There are additional findings related to the issue of sports gambling that should concern athletic administrators nationwide, including:
There are three limitations that are worth noting in this research:
A few factors may have contributed to under-reported gambling activities. Our highest proportion of returns was among female student athletes, which was also the group that had the lowest rates of gambling. This may indicate that the most likely individuals to return the survey were those student athletes that did not gamble. Concerns about being caught in an activity that could affect a student athlete's eligibility or about "social desirability" may have further resulted in an underreporting of gambling behavior. This possibility gains additional plausibility when one considers that 80% of male student athletes engaged in some type of gambling behavior but fewer than 25% of men's basketball athletes returned the survey.
It is also possible that the data over-reported student athlete involvement. Individuals who had no gambling involvement may have discarded the survey because they believed it was not relevant to them. This seems to be a less likely scenario in light of our high female response and their lesser gambling involvement.
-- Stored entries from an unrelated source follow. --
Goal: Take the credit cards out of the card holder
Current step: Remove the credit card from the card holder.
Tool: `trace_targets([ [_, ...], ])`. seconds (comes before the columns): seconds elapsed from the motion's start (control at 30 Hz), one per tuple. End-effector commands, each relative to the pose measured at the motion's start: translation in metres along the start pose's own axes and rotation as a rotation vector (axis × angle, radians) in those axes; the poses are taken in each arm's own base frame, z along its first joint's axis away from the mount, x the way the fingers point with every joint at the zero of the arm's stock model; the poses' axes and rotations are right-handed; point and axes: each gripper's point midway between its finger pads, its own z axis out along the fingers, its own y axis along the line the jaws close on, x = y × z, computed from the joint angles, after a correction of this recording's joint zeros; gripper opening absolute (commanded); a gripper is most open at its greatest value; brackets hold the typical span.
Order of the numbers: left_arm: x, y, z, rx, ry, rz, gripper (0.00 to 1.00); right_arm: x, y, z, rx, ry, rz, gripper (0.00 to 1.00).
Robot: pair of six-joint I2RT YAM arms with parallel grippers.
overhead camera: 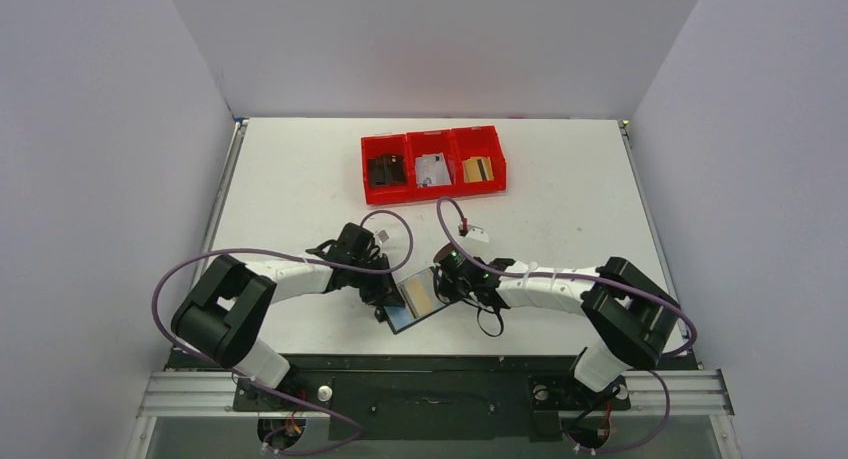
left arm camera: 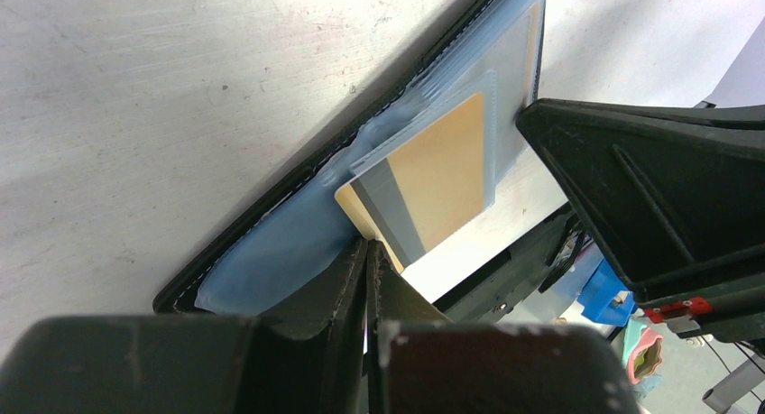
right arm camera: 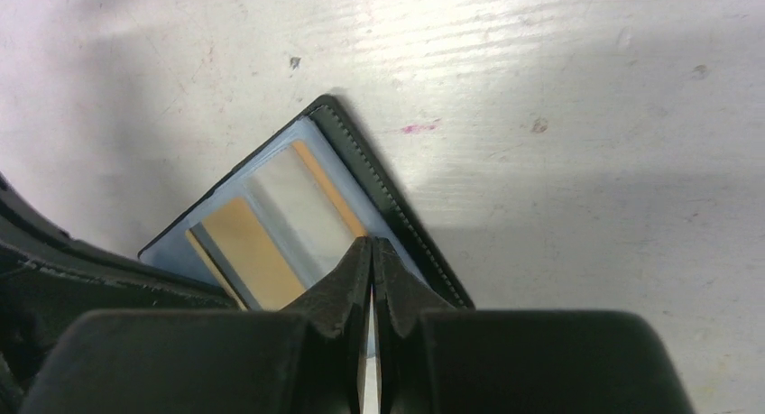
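Note:
The black card holder [overhead camera: 400,317] lies open on the table at the front middle, its bluish clear sleeve [left arm camera: 271,252] facing up. A gold credit card [left arm camera: 442,170] with a grey stripe sticks partway out of the sleeve. My left gripper [left arm camera: 370,245] is shut, its tips pinching that card's near corner. From the right, my right gripper [right arm camera: 372,241] is shut with its tips pressed down on the sleeve [right arm camera: 298,197] beside the holder's stitched edge [right arm camera: 397,207]. In the top view the left gripper [overhead camera: 385,301] and right gripper [overhead camera: 452,287] flank the holder.
A row of three red bins [overhead camera: 433,137] stands at the back middle, holding a black item, a white-grey card and a gold card. The right gripper's body [left arm camera: 649,188] looms close in the left wrist view. The table's front edge runs just below the holder.

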Motion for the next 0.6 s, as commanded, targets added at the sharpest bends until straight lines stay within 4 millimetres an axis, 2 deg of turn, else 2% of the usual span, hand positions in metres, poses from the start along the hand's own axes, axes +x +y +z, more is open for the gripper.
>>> trace_targets([
  [0.0,-0.004,0.015,-0.006,-0.084,-0.021,0.021,0.00,0.028,-0.084,0.006,0.271,0.081,-0.085,0.00],
  [0.27,-0.007,0.013,-0.016,-0.096,-0.039,0.028,0.00,0.027,-0.086,0.006,0.272,0.079,-0.082,0.00],
  [0.57,-0.009,0.005,-0.027,-0.074,-0.052,0.042,0.00,0.024,-0.079,0.006,0.251,0.075,-0.086,0.00],
])
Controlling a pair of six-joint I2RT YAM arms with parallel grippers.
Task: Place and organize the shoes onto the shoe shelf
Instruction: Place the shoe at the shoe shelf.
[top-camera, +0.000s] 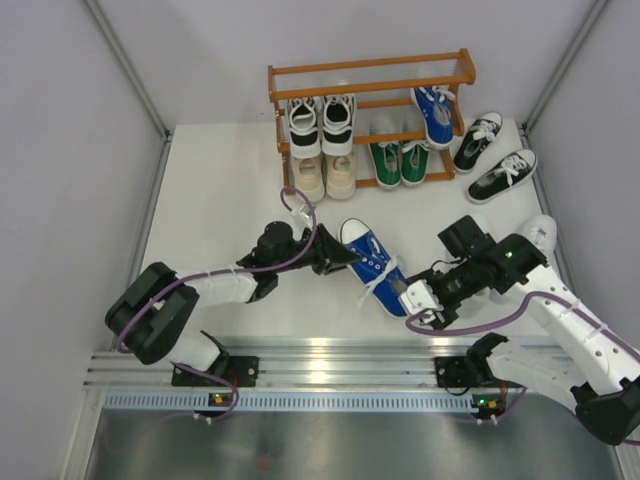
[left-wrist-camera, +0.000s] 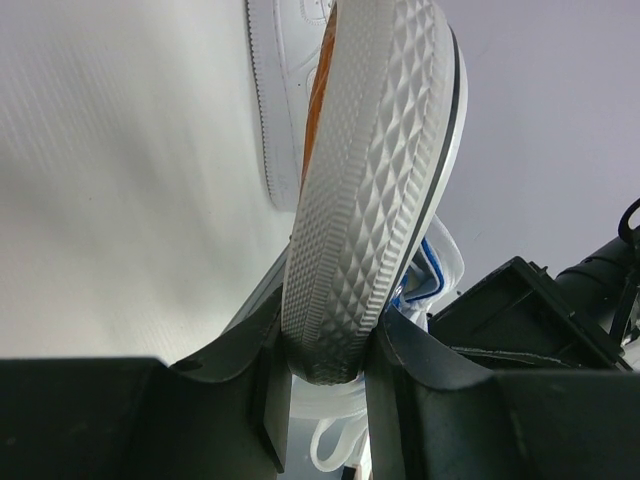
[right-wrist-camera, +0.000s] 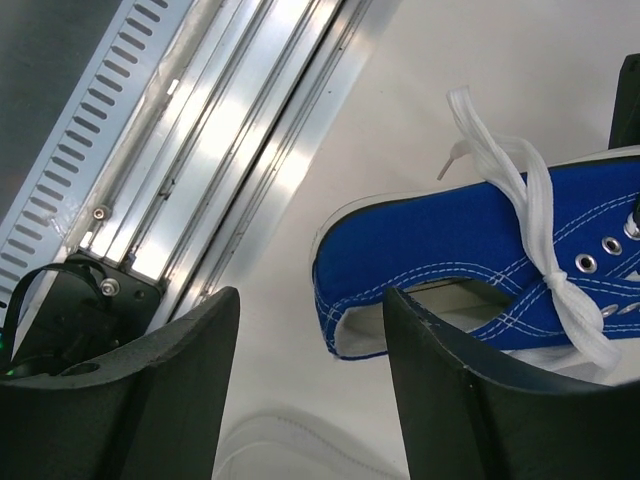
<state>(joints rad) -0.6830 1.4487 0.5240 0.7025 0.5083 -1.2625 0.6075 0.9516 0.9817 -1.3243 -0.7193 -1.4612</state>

While a high response rate is always desirable, the researchers were satisfied with the response rate for a number of reasons. First, no tracking method was used to increase the response rate. By comparison, Cullen and Latessa (1996) had a slightly higher response rate of 32.4%, but student athletes in their sample were sent at least two (and in some cases three) questionnaires as well as follow up letters. Considering the nature and sensitivity of the topic, a conscious decision was made to trade a lower response rate for a stronger guarantee of confidentiality for the participants. Second, NCAA regulations make offering incentives to student athletes to take the survey impermissible. Third, the nature of the topic may have caused some individuals to not return the survey due to perceived threats to their athletic eligibility.
Finally, some items from the South Oaks Gambling Screen that are concerned with problem and pathological gambling were eliminated from the survey instrument. While the SOGS is the recognized instrument for determining these types of gambling, our goal was not to establish a measure of these activities. Rather, our goal was to expand upon the findings of Cullen and Latessa and confirm or refute the gambling rates that they found in their earlier research. We believe the instrument we used accomplished this goal.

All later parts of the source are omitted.